My undergraduate degree is in biology, and I’m certified to teach both life and physical sciences. I pay property taxes, living within the Lake Auburn watershed.

On Oct. 11, I witnessed the Auburn Planning Board’s intention to recommend a minimum three-acre building lot within the watershed. The members had their marching orders, come heck or dirty water, and they were sticking to it.

Paraphrased, we have to make a recommendation, or the City Council will make one before we do.

They also plan to have individual septic systems within the watershed tested. Our water comes from one of the nine cleanest lakes in the state not needing an expensive treatment facility, so why the septic checks?

An Auburn taxpayer-funded study, not yet submitted, but they have to do this now? How much taxpayer money was spent on this study?

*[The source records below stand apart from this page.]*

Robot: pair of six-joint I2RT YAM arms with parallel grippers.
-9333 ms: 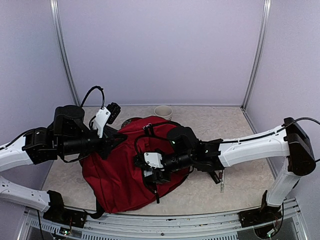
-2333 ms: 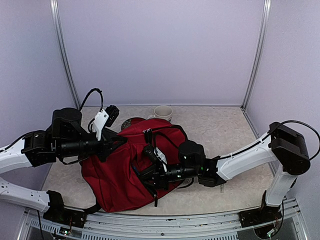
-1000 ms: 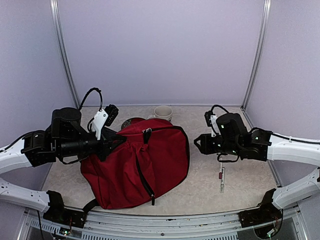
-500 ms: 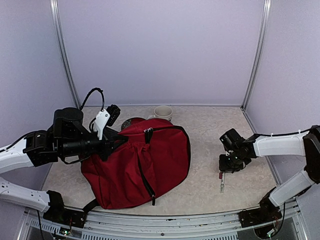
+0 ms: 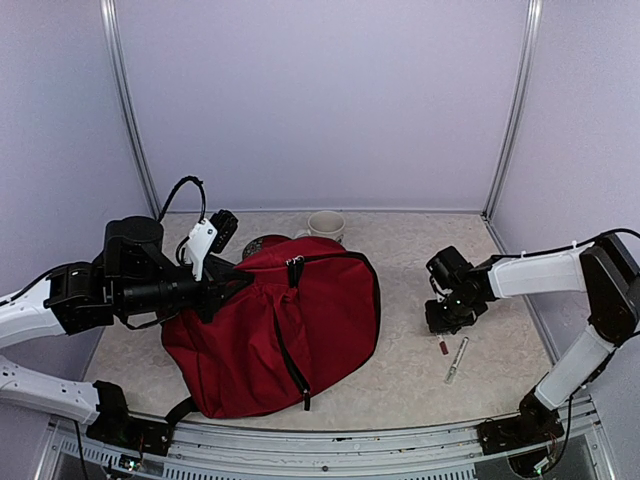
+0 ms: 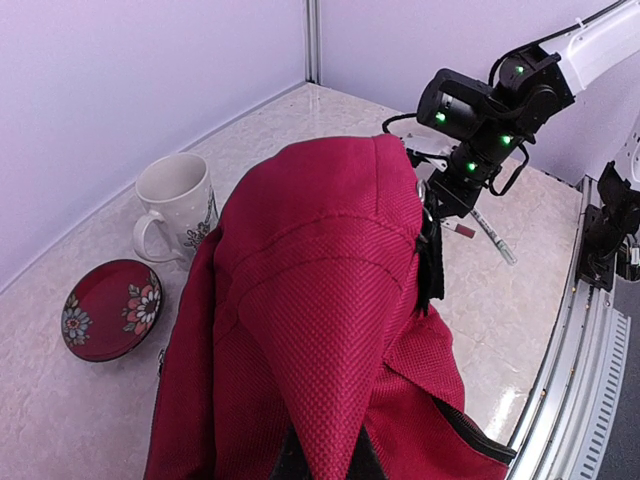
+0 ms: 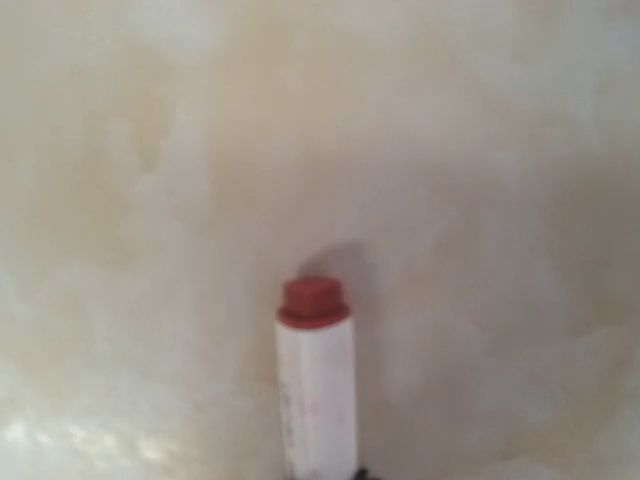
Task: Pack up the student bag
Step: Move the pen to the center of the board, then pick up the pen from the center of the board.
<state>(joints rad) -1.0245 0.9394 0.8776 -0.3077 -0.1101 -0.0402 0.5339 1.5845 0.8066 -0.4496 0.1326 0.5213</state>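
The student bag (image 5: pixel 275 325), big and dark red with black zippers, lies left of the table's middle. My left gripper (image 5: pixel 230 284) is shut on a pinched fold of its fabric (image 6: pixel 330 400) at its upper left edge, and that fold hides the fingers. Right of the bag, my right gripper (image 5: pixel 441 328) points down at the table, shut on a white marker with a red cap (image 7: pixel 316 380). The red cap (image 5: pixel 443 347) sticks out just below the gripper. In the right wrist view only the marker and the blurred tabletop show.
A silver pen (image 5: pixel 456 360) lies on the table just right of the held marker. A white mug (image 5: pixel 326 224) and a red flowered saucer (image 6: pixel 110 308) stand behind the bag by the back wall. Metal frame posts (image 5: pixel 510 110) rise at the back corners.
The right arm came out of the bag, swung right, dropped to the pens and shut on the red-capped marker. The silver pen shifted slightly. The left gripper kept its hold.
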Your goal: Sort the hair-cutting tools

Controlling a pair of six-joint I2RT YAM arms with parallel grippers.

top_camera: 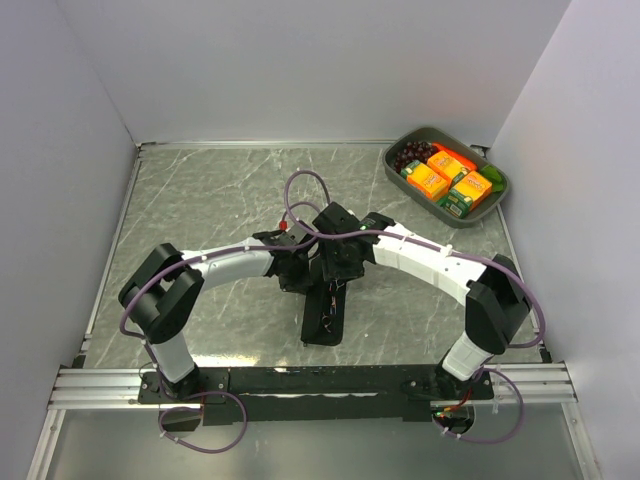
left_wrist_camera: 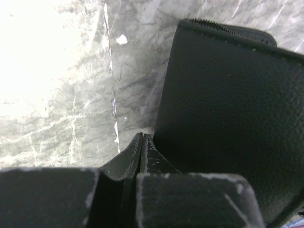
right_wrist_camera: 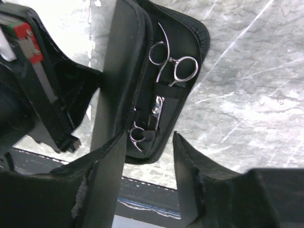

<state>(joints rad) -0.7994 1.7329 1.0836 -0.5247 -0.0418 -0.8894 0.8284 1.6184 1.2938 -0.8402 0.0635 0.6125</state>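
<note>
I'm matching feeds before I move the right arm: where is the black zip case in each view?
Top external: case in the lower middle of the picture, at the table's centre.
Left wrist: case fills the right half, grained outer face showing.
Right wrist: case at upper centre, open, silver scissors strapped inside.
Shared landmark: the grey marbled table under it in all three.

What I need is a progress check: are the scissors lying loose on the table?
No, both scissors sit tucked under straps inside the open black case.
</note>
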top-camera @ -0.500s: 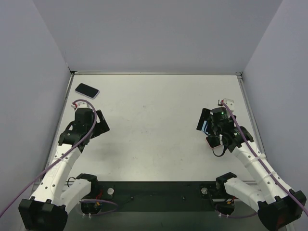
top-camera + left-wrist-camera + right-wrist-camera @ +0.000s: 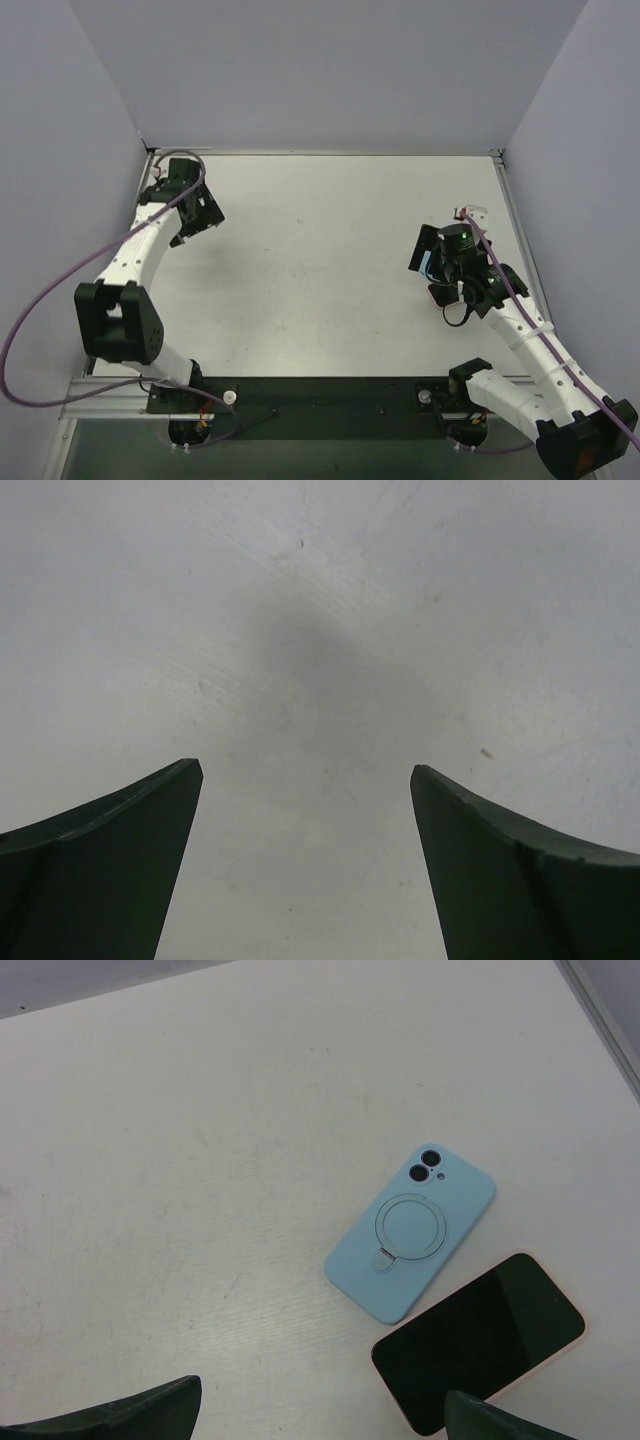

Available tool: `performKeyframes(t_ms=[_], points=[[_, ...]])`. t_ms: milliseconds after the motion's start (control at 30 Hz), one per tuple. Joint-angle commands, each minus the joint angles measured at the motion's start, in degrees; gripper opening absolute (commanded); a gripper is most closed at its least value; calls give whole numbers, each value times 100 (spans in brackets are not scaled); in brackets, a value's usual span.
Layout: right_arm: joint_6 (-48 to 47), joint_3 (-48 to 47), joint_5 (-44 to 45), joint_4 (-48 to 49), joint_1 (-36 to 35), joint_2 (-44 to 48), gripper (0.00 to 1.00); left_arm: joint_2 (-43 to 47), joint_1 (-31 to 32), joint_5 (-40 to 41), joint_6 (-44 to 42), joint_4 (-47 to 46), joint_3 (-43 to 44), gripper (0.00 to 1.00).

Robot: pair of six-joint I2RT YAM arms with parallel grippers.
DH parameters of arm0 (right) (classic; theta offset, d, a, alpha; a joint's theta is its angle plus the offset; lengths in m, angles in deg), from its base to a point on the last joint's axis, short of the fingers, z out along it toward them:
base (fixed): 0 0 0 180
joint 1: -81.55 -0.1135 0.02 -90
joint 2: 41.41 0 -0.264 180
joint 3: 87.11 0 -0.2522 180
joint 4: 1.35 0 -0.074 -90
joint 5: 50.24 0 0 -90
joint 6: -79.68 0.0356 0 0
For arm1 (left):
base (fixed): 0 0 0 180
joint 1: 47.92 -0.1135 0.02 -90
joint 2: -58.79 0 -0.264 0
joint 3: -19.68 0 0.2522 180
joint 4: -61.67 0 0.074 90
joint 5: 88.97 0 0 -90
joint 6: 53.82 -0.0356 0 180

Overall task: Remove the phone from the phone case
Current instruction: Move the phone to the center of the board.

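Top external view, near edge: both arm bases are bolted along the dark rail (image 2: 330, 395) at the front of the white table (image 2: 320, 290). The right arm (image 2: 525, 335) reaches forward on the right side. The right gripper (image 2: 322, 1390) hangs over the table's right part, above the task items. From overhead those items are mostly hidden beneath it.

Right wrist view, nearest first: the two dark fingertips (image 2: 150, 1410) sit at the lower corners of the frame, spread wide, with only bare table between them. Finding: pincer open, holding nothing. Beyond them, to the right, the phone (image 2: 478, 1342) lies flat, dark screen up, with a pink rim around it. Whether that rim is a case cannot be told. Just beyond the phone lies the blue case (image 2: 410, 1232), back side up, with its ring stand flat against it and two camera openings at its far end. Phone and case lie just beside each other, both at a slant; contact between them cannot be confirmed. Whether the blue case holds anything cannot be told.

Farthest: the left arm (image 2: 135, 252) stretches to the far left corner of the table. Left wrist view shows the left gripper (image 2: 305, 770) with its fingers (image 2: 100, 880) well apart over bare table, a soft shadow beneath. Finding: pincer open, holding nothing.
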Motion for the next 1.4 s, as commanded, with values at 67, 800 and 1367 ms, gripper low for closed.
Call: performKeyframes(t_ms=[67,800,1367], points=[[33,20,-48,84,-44,70,100,-2191,-424,467,274,858,2305,97],[-46,-639,-611,576,-255,-1925,100,-6579,-1312,-649,643,843,7248,97],[-327,-921,-742,638,-281,-2760,100,-6721,-1233,-1062,1591,-475,6932,98]])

The interesting part is what they’re not saying. All of these changes to our pristine drinking water could eventually require a multimillion dollar, Auburn taxpayer-funded water treatment facility. If we have that facility, people will be able to swim. If people can swim, then the properties around the lake can be sold to the highest bidders. The grassroots “Protect Lake Auburn” signage is about stopping this very plan.

Protection? Horsepucky. The Auburn Planning Board is stacked with like-minded individuals who seem to be in it for individual, short-run gains.  The three acre recommendation passed easily, 5-2.

You don’t build in the watershed to protect the watershed.